Your dose needs may change if you switch to a different brand, strength, or form of this medicine. Avoid medication errors by using only the form and strength your doctor prescribes.
HIV is often treated with a combination of drugs. Use all medications as directed and read all medication guides you receive. Do not change your dose or dosing schedule without your doctor's advice. Every person with HIV should remain under the care of a doctor.
Store at room temperature away from moisture and heat.

What happens if I miss a dose?

Take the medicine as soon as you can, but skip the missed dose if your next dose is due in less than 6 hours. Do not use two doses at one time.
Get your prescription refilled before you run out of medicine completely.

What should I avoid while taking atazanavir?

Taking atazanavir will not prevent you from passing HIV to other people. Do not have unprotected sex or share razors or toothbrushes. Talk with your doctor about safe ways to prevent HIV transmission during sex.

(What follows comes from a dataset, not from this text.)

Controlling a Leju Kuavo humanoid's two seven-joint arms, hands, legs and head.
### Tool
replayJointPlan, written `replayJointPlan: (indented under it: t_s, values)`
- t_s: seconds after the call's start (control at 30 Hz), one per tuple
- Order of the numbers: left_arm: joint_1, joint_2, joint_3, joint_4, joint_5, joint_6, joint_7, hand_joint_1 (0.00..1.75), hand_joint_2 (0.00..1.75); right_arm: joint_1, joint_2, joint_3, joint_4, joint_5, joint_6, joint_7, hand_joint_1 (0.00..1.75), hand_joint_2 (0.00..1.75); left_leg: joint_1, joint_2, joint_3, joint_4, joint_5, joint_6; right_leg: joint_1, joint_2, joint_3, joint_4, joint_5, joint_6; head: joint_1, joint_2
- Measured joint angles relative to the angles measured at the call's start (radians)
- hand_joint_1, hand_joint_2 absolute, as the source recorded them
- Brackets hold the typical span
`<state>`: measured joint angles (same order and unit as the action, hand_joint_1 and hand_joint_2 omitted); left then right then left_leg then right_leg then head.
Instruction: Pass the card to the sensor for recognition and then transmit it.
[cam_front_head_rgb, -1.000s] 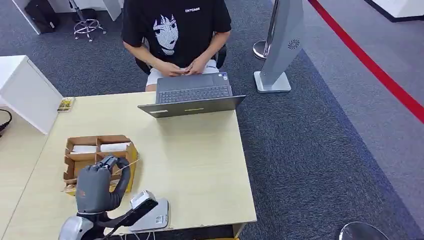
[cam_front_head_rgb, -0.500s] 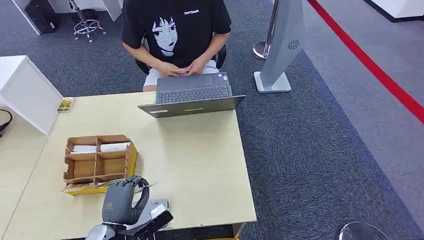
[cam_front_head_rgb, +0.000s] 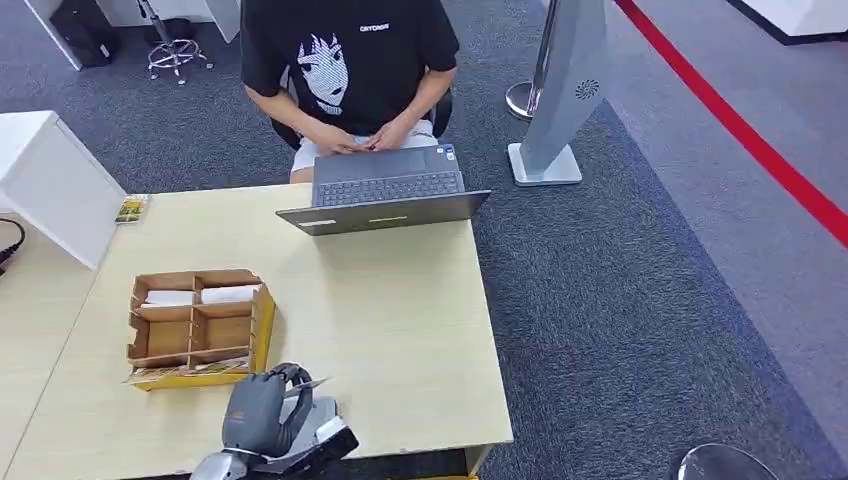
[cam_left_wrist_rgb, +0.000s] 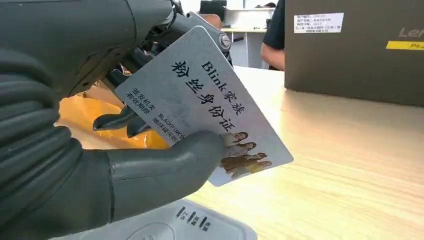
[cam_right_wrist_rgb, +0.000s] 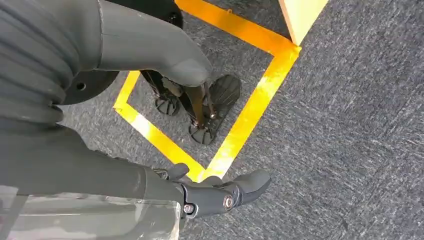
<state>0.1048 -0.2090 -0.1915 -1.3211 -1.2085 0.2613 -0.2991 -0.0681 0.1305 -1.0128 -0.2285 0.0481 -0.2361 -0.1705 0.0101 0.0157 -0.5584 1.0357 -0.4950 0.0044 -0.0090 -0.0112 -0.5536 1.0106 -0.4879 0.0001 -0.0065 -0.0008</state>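
My left hand (cam_front_head_rgb: 262, 408) pinches a grey printed card (cam_left_wrist_rgb: 202, 105) between thumb and fingers, just above the white sensor (cam_front_head_rgb: 305, 438) at the table's near edge. In the head view the card (cam_front_head_rgb: 305, 385) shows as a thin sliver sticking out past the fingers. The sensor's white top (cam_left_wrist_rgb: 165, 226) lies right under the card in the left wrist view. My right hand (cam_right_wrist_rgb: 150, 125) hangs over the carpet beside the table with its fingers apart and nothing in it.
A cardboard divider box (cam_front_head_rgb: 197, 322) with white cards stands on the table (cam_front_head_rgb: 400, 320) left of the hand. An open laptop (cam_front_head_rgb: 385, 195) sits at the far edge, with a person (cam_front_head_rgb: 350, 70) seated behind it. A white cabinet (cam_front_head_rgb: 55, 185) stands far left.
My left hand has carried the card from beside the cardboard box toward me and rightward, down to just over the sensor. The person has barely moved.
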Motion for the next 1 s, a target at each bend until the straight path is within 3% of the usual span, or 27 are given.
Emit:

Sharing drug or medicine needles is never safe, even for a healthy person.

Atazanavir side effects

Get emergency medical help if you have signs of an allergic reaction (hives, difficult breathing, swelling in your face or throat) or a severe skin reaction (fever, sore throat, burning in your eyes, skin pain, red or purple skin rash that spreads and causes blistering and peeling).
Call your doctor at once if you have:

  • sudden dizziness (like you might pass out);
  • severe pain in your side or lower back, painful urination, blood in your urine;
  • high blood sugar--increased thirst, increased urination, dry mouth, fruity breath odor, headache, blurred vision; or
  • liver or gallbladder problems--nausea, vomiting, upper stomach pain, itching, fever, dark urine, clay-colored stools, jaundice (yellowing of the skin or eyes).

Atazanavir affects your immune system, which may cause certain side effects (even weeks or months after you've taken atazanavir). Tell your doctor if you have:

  • signs of a new infection--fever, night sweats, swollen glands, cold sores, cough, wheezing, diarrhea, weight loss;
  • trouble speaking or swallowing, problems with balance or eye movement;
  • weakness or prickly feeling, loss of bladder or bowel control; or
  • swelling in your neck or throat (enlarged thyroid), menstrual changes, impotence.
  • Common side effects may include:
  • fever;
  • nausea, vomiting, stomach pain, diarrhea;
  • headache, muscle pain;
  • depressed mood, sleep problems (insomnia);
  • numbness, tingling, or burning pain in your hands or feet; or
  • changes in the shape or location of body fat (especially in your arms, legs, face, neck, breasts, and waist).